Brady privately and publicly has insisted since January he did nothing wrong and had no knowledge of any footballs being deflated before January’s AFC Championship Game.
His appeal took place Tuesday at NFL headquarters on Park Avenue in Manhattan.
The hearing started at 9:30 a.m. and ended at about 7:30 p.m. EDT — a 10-hour marathon.
Brady did not speak to reporters afterward, but his lead lawyer Jeffrey Kessler did briefly.
“I don’t know what the timetable (for a decision) will be,” Kessler told reporters afterward. “We put in a very compelling case, that’s all I’ll say.”
USA Today cited an unnamed person with knowledge of Brady’s testimony who said the quarterback stuck to what he has already said, that if there were a scheme to deflate footballs he was unaware of it and had no role in it.
Both sides said there will be no continuation meeting; the appeal is done.
To Brady’s and the NFL Players Association’s dismay, Goodell weeks ago refused to recuse himself as arbiter.
Ted Wells, former FBI director and lead Deflategate investigator for the NFL, was reportedly on hand to defend his muchmaligned probe and subsequent 243-page report. He said nothing afterward other than to confirm he testified.
The hearing was private. Yet drama continued to play out in this melodrama.
The league, which had handled virtually every Deflategate development poorly, inexplicably continued down that road on Tuesday.
ESPN’s Adam Schefter reported the NFL informed Brady’s lawyer, Kessler, that his side would be given up to four hours to argue its case. After an NFL spokesman denied the report, Schefter released a copy of the letter sent to Kessler on June 15 by NFL counsel Gregg Levy, which stated exactly that.
As the hearing dragged into early evening, it became clear the four-hour limit had not been enforced. NFL Network’s Ian Rapoport reported that Patriots owner Robert Kraft testified on Brady’s behalf only in written form, as he was unable to do so in person.
Goodell was not expected to rule on the appeal for at least several days.
According to NFL Network, decisions in recent high-profile appeals didn’t come for anywhere from four to 26 days (and counting).
For Brady to get his punishment reduced or perhaps even quashed entirely by the commish, all his legal eagles might have needed to do was further undermine the sketchy findings of the Wells Report.

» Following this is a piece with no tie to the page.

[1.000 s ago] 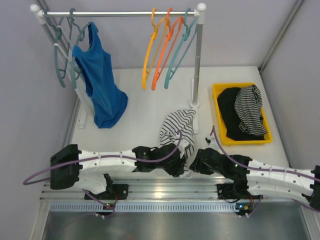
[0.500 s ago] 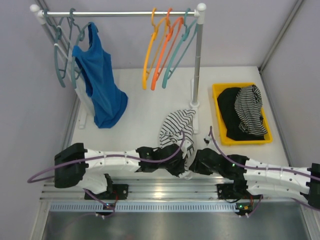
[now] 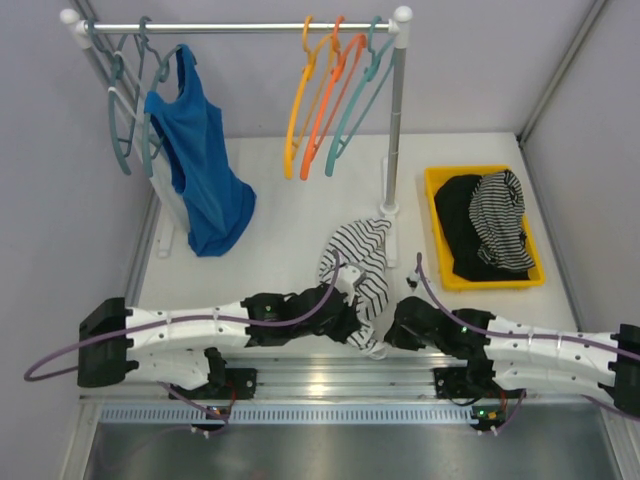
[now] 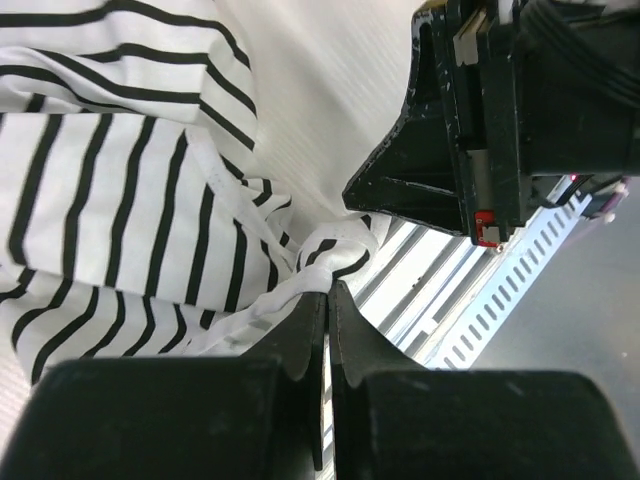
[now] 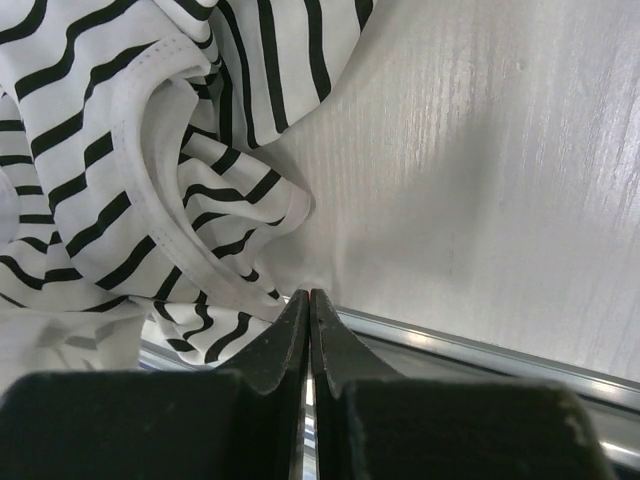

The controversial document — blasted by some lawyers as biased advocacy — concluded last month it “is more probable than not” the three-time Super Bowl MVP was “at least generally aware” that two Patriots equipment managers conspired to release air from the dozen footballs New England used in the first half of the AFC title game.
New England beat Indianapolis 45-7 on Jan. 18 to advance to Super Bowl XLIX, which the Patriots won.
The science and methodology employed by the Wells team’s engineering consultants — who concluded the Patriots’ footballs likely could not have naturally deflated approximately a half-pound to a full pound per square inch without deliberate chicanery — has since been blasted.
Brady’s legal team surely spent a chunk of time pointing to the scientific uncertainties.
Brady agreed to be interviewed by Wells investigators and was fully co-operative except in one way. He refused to turn over his cellphone records or electronic information from his cellphone, such as text messages and emails.
Whether he did so Tuesday was one of the appeal’s compelling storylines.
Wells and the NFL viewed Brady’s lack of co-operation in that regard during the investigation as egregious, even though labour lawyers say it is practically unheard of in the real world for union employees to turn over such private information while under workplace investigation.
If unsuccessful in his appeal, it is believed Brady would not hesitate to take the NFL and Goodell to court to get his suspension vacated. The quarterback has sworn to friends and family he is innocent and they believe he will stop at no end until he is cleared.
As we’ve been advising, it could be a long time yet before all the air is let out of Deflategate.